Yet Lim turns limitations to her advantage. Burning House is notably slower and more contemplative than many of her other compositions. She has said that since she wrote directly into the traditional notation, she gained a stronger feel for the time-space nature of the koto’s aesthetic because each note became an isolated object, written within its own box, rather than part of a larger, more abstracted notational hierarchy (as in Western music).[1] The frequent recycling of pitches through the use of open strings gives the music a particular harmonic field (compare the ending of Invisibility) and in the first part of the work at least encourages the repetition of certain motifs, in particular the C sharp–D–B motif from the first column, which may also be found at the start of the third and (in triplet crotchets) near the end of the eighth.

Burning House is in three parts, each setting a stanza by the Japanese poet Izumi Shikibu (?974–?1034). They are love poems but are also rich with references to the Lotus Sutra, and its message that although there may be different forms of Buddhist teaching, there remains only one Way. The title comes from a parable in which a father uses the promise of different toy carts (i.e. different Buddhist teachings) to draw his children out of a house that they do not realise is on fire; but when they are all out he gives them one large single cart (i.e. the Way) to carry them all.

In the first part, the instrumental introduction anticipates the rise of the poet, who is ‘Wakened by the scent / of flowering plum’.[2] The use of pregnant silences and shivering tremolos reflects the next two lines: ‘The darkness / of the spring night / fills me with longing’. The second part is short and features a retuning of eight of the koto’s strings (achieved by moving the bridge for each string). In this part, the first half of the text is spoken, ‘in a rapid, excited manner’, matching the poet’s words: ‘Come quickly – as soon as / these blossoms open. / they fall.’ The second half of this poem, ‘This world exists as a sheen of dew on flowers’, is sung in a somewhat chant-like fashion, with gasps at the end of each word, as though the declaratory nature of the verse is being broken up by the sense of wonder it captures. The third part introduces a new sound, an irregular strumming on the strings at the end of the koto (a little like plucking guitar strings behind the bridge). This dry, percussive sound evokes the rain of the third poem: ‘Should I leave this burning house / of ceaseless thought / and taste the pure rain’s / single truth / falling upon my skin’. In all three parts we can see, therefore, a degree of word-painting that is not always apparent in Lim’s music, and that perhaps reflects the immediacy and clarity of the poems she is setting, and the relative simplicity and spaciousness of the musical style that is encouraged by the traditional notation.

The Music of Liza Lim is available to pre-order from Wildbird Music until 11 September, and will be more widely available after 12 September.
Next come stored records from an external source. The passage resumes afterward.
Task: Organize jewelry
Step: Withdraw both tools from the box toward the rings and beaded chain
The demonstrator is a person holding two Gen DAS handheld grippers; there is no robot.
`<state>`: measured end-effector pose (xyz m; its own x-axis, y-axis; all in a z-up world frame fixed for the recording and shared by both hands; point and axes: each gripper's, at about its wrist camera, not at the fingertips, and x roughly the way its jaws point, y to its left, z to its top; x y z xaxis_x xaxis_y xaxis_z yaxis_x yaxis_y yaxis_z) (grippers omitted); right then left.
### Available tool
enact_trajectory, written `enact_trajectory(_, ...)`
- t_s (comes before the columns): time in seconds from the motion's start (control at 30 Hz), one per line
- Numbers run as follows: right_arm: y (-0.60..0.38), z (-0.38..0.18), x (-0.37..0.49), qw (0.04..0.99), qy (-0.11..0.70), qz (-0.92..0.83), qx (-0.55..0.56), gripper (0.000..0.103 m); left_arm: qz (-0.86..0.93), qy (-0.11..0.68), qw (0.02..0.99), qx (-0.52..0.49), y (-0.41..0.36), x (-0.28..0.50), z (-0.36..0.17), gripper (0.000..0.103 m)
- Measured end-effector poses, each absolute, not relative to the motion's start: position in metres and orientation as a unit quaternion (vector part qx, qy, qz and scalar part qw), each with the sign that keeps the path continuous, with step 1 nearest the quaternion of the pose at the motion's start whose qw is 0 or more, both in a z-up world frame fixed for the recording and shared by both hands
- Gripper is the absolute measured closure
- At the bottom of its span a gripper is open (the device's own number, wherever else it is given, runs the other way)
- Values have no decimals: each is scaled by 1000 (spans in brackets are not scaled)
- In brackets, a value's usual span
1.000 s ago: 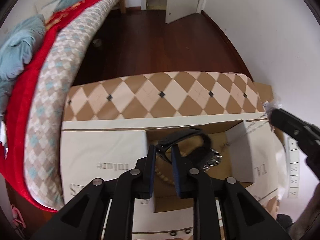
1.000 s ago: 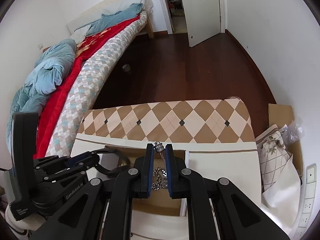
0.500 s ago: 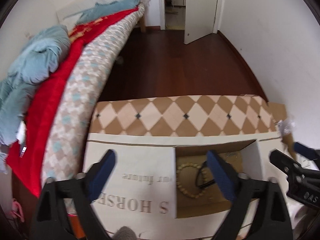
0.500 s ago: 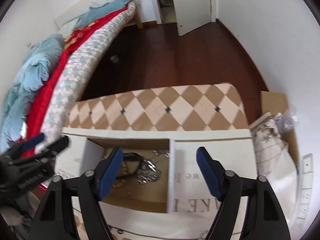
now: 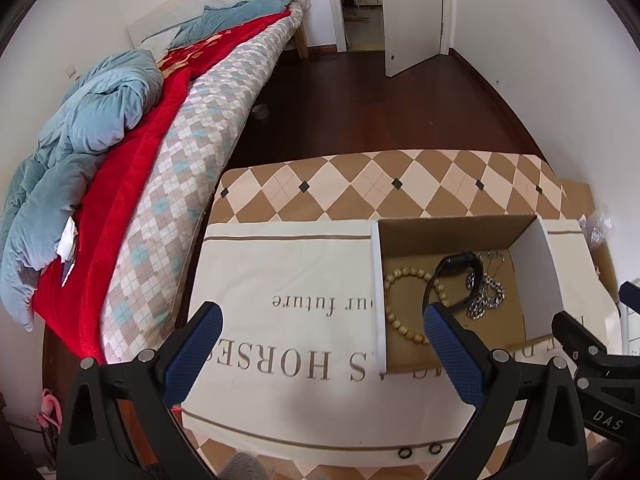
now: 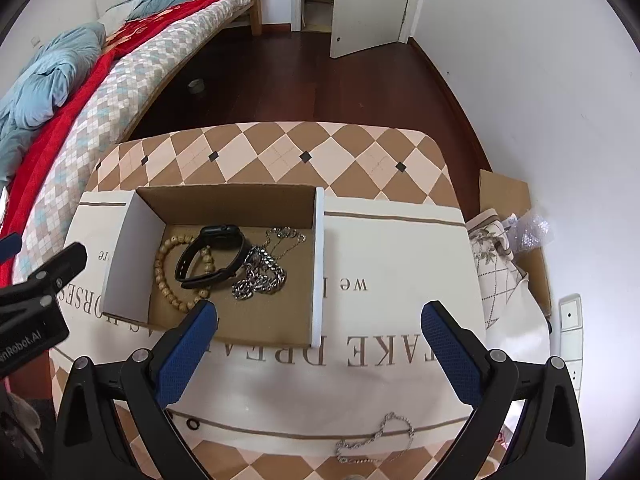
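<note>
Cardboard box (image 6: 224,204) sits open on cream printed cloth (image 6: 400,264). Inside: wooden bead bracelet (image 6: 166,276) at left, black watch (image 6: 212,256) lying partly over it, silver chain pile (image 6: 260,272) touching watch's right side. Second silver chain (image 6: 376,440) outside box, on cloth's near edge, partly cut off by right gripper (image 6: 318,344). Both left gripper (image 5: 320,344) and right gripper spread wide, holding nothing. Two small rings (image 5: 418,451) near cloth hem, detail unclear.

Brown corrugated cardboard box (image 6: 224,200) with white smooth walls; inside, matt wooden bead bracelet (image 6: 168,276), matt black rubber-like watch band (image 6: 212,256), shiny metal chains (image 6: 260,272). Textured blue finger pads (image 6: 186,354); printed cream cloth (image 6: 400,264).
</note>
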<state>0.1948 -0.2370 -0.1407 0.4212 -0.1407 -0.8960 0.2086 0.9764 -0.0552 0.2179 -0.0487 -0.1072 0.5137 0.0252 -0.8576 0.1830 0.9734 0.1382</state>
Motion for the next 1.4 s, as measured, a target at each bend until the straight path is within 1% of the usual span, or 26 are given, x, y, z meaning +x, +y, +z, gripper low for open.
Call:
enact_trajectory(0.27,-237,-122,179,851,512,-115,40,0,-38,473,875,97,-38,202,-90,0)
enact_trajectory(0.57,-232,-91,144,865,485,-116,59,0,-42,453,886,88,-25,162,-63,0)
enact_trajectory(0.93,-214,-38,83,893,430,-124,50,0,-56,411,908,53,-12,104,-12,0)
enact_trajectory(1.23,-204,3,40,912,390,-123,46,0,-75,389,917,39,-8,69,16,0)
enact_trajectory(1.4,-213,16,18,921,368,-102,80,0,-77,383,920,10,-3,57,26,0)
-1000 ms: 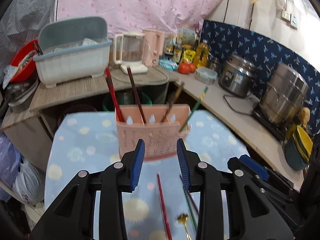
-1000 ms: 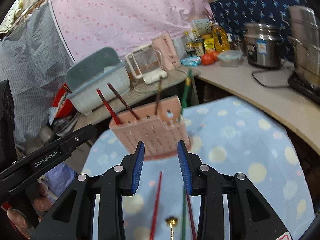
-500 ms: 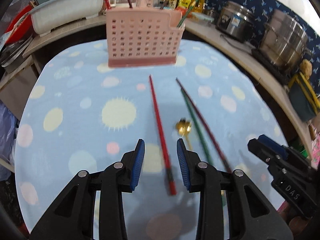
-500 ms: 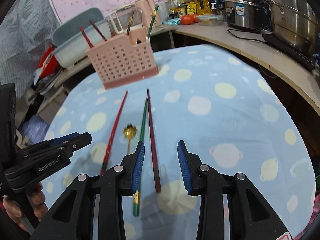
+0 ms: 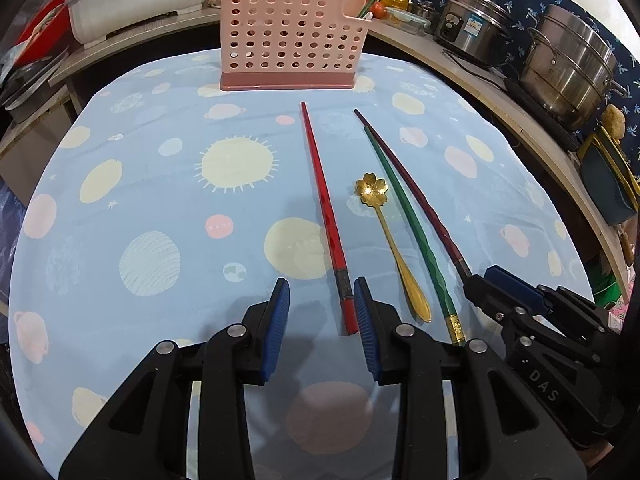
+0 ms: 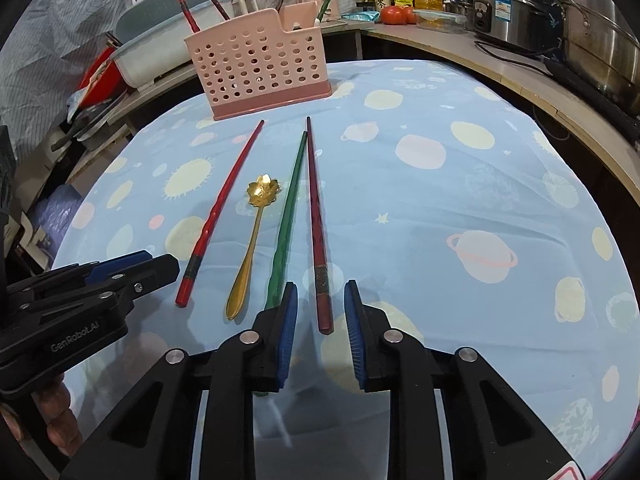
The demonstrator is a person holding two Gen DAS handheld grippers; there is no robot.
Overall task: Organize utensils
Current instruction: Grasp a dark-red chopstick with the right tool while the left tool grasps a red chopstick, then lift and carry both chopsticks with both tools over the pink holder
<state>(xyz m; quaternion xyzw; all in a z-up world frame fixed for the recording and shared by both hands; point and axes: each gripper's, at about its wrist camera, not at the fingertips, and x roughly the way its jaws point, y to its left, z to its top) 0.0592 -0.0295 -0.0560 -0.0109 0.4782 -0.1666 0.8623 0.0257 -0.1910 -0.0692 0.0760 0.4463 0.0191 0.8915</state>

See here for pricing, ordering and other details. I will be in Berlin on 11 September for a launch event at the Philharmonie supported by Musikfest Berlin in association with the Australian Embassy in Berlin. Come by if you are around and I will sign you a copy.


[1] Email to the author, July 2021.

[2] Translation by Jane Hirshfield with Mariko Aratani, in The Ink Dark Moon: Love Poems by Ono no Komachi and Izumi Shikibu (Vintage Books, New York, 1990).

The Music of Liza Lim: The Weaver’s Knot

For reasons of space, a small number of work analyses had to be cut from the printed version of The Music of Liza Lim. I’m very happy, however, to be able to publish these online as sort of DVD extras.

First up is The Weaver’s Knot. Although this is a short piece, I wanted to include it in the chapter on chamber works because otherwise I wouldn’t be covering any of her string quartet music. Unfortunately, this wasn’t to be, and there is certainly a case for a future study of Lim’s quartet music: from the early Pompes funèbres, mentioned below, through Hell, the pivotal In the Shadow’s Light and up to her recent major work, String Creatures, for the JACK quartet, which was composed after I wrote the below and will receive its first performances around the time you read this post.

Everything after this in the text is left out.